--- Task prompt ---
Nothing may be dropped or altered: reproduce all the data.

════════════════

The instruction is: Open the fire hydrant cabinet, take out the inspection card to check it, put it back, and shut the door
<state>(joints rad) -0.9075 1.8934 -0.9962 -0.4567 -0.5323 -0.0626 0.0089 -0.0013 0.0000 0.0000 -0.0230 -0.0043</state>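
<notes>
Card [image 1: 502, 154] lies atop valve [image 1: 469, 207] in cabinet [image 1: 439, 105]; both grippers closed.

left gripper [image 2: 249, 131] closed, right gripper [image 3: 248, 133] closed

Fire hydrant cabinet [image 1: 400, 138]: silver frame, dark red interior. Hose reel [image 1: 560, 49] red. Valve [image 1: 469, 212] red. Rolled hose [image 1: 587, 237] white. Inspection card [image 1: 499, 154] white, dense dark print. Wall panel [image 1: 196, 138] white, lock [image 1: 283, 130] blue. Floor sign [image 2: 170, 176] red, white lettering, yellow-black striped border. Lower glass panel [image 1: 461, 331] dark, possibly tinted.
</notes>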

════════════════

--- Solution ---
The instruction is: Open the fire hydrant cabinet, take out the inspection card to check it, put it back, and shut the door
<state>(joints rad) -0.9075 1.8934 -0.9962 -0.4567 -0.5323 -0.0626 0.0089 -0.0013 0.0000 0.0000 -0.0230 -0.0043</state>
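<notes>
Card [image 1: 502, 154] lies atop valve [image 1: 469, 207] in cabinet [image 1: 439, 105]; both grippers closed.

left gripper [image 2: 249, 131] closed, right gripper [image 3: 248, 133] closed

Fire hydrant cabinet [image 1: 400, 138]: silver frame, dark red interior. Hose reel [image 1: 560, 49] red. Valve [image 1: 469, 212] red. Rolled hose [image 1: 587, 237] white. Inspection card [image 1: 499, 154] white, dense dark print. Wall panel [image 1: 196, 138] white, lock [image 1: 283, 130] blue. Floor sign [image 2: 170, 176] red, white lettering, yellow-black striped border. Lower glass panel [image 1: 461, 331] dark, possibly tinted.
</notes>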

Nothing further is needed for this answer.